You may be asking what the role of sleep medicine might be in the management of patients with ALS, and the role is admittedly limited. Many patients complain of trouble sleeping, and the complaints most often involve difficulty breathing during sleep. Sleeping supine often leads to shortness of breath. When severe, mechanical ventilation is required. But prior to the initiation of mechanical ventilation, noninvasive ventilation may be helpful. In most patients, the window between unassisted breathing and mechanical ventilation is short.

A recent review article1 highlights treatment modalities for sleep related hypoventilation disorders, including those related to neuromuscular disorders such as ALS. The preferred mode is bi-level PAP with a backup rate. Volume assured pressure support (VAPS) is also recommended, as it requires a lower median inspiratory pressure to resolve apnea and hypopnea. For more on PAP titration in a patient with ALS, see the February Journal Club. Studies of the effects of these treatments on breathing during sleep are mixed. Most show an improvement in nocturnal oxygen saturation, but minimal effect on sleep stage durations and number of arousals during sleep2. Further, compliance with treatment is low as patients have trouble with mask fitting, pressure sores and synchronizing breathing with treatments that use a backup rate.

Therefore, there are three reasons not to treat sleep-related breathing disorders in patients with ALS:

  1. The duration of treatment efficacy (the time between the need for PAP therapy and progression to the need for mechanical ventilation) may be relatively short.
  2. Treatment may not achieve the goals we usually set for other patient populations. The outcomes of reduced blood pressure, reduction in stroke risk, and prevention of cardiovascular events may not occur and may not be relevant to ALS patients.
  3. Adherence to treatment may be poor in this population.
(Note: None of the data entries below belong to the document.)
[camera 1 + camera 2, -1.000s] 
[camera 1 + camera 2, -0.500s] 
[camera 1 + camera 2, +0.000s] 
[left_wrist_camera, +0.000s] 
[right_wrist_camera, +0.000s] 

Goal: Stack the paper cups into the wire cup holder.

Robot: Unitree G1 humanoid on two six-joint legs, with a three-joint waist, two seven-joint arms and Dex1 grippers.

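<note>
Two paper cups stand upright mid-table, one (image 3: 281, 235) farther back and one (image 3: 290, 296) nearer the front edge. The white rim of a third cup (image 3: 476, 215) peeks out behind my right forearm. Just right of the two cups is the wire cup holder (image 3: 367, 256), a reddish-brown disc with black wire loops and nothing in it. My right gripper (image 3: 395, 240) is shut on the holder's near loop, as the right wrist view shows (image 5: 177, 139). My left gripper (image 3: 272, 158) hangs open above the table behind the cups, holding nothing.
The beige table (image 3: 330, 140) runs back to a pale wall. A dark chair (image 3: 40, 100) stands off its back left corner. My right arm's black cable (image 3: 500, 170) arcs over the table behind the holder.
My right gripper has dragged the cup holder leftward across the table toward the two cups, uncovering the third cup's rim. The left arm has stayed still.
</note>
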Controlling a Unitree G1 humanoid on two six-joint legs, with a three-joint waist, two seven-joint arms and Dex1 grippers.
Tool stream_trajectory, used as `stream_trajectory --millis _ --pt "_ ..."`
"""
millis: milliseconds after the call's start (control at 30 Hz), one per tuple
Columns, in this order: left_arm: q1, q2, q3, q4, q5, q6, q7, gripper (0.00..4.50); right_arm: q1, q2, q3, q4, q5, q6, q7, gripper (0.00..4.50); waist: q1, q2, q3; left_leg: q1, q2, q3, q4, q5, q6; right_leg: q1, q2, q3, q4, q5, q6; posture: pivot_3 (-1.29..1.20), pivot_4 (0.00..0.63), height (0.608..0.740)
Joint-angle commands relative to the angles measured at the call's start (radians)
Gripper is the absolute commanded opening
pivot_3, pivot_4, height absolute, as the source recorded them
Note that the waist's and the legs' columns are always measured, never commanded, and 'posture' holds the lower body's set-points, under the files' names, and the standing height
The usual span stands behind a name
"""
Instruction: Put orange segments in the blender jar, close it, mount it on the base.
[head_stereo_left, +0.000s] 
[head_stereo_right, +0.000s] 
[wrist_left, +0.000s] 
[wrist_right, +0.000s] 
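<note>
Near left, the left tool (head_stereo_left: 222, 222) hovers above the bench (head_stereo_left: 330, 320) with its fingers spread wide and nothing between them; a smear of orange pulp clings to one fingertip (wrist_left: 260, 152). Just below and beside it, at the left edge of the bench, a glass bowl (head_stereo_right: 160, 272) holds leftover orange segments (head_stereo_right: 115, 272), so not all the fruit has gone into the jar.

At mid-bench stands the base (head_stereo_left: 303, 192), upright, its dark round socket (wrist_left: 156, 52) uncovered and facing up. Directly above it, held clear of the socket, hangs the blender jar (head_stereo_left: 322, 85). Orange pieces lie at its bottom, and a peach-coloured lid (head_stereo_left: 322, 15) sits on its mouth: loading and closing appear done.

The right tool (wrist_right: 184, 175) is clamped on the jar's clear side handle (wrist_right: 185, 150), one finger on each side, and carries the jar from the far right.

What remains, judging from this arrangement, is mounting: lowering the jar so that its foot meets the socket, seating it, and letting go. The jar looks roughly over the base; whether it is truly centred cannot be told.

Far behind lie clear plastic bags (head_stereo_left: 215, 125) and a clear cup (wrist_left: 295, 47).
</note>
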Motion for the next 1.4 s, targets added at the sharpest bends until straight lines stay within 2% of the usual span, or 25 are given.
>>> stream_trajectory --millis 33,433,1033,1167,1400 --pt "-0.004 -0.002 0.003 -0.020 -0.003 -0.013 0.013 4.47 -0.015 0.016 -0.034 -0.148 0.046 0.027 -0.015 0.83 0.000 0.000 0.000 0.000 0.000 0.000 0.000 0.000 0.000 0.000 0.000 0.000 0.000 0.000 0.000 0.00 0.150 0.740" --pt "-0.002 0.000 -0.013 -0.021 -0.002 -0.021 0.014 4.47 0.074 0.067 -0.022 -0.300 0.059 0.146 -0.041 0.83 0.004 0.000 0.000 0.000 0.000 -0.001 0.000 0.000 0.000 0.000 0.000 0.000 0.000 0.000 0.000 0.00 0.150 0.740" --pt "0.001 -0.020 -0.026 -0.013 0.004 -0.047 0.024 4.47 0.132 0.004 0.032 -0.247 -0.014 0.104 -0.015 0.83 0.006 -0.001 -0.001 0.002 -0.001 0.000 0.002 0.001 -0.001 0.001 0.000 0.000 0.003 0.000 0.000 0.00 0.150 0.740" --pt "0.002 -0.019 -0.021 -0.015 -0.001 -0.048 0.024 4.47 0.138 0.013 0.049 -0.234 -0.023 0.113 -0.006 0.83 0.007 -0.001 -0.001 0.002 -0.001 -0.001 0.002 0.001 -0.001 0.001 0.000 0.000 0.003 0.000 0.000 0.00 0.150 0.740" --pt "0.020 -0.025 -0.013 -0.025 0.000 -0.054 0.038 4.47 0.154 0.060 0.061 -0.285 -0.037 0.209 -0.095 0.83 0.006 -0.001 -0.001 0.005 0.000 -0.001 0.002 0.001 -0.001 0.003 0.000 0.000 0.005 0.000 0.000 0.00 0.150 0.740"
Nevertheless, we persist in treating these patients. Why? The answer is that we are providing palliative care. Palliative care is defined as providing relief from suffering associated with diseases. Studies show that treatment of sleep-related breathing disorders in ALS patients results in improved quality of life. Even in the absence of sleep stage improvements or prolongation of life, treatments result in reductions in fatigue and improved mood. The “work of breathing” associated with progressive weakness of the diaphragm muscles takes a toll on patients — one that is alleviated to some extent through PAP therapy.

This means we should recalibrate our “cheerleading” to encourage treatment adherence. If there are mask problems or difficulty matching the backup rate for breathing, adjustments should be made. But the “hard sell” we give to OSA patients about adherence reducing long-term risk should be avoided.

Given that we have nothing to offer in terms of treatment of ALS, reducing suffering with any effective means seem appropriate. As Boentert and colleagues2 state, “We consider this meaningful in both clinical and ethical terms.” The benefits of treatment extend to the patient’s family and caretakers. Reductions in awakenings during the night aid the family as well as the patient. Sleep is important, not only for the patients but also for those family members dealing with the stresses and emotions associated with a progressive, untreatable illness.

  1. Selim BJ, Wolfe L, Coleman JM, Dewan NA. Initiation of noninvasive ventilation for sleep related hypoventilation disorders. CHEST 2018;153(1):251-265.
  2. Boentert M, Brenscheidt I, Glatz C, Young P. Effects of non-invasive ventilation on objective sleep and nocturnal respiration in patients with amyotrophic lateral sclerosis. J Neurol 2015;262:2073-2082.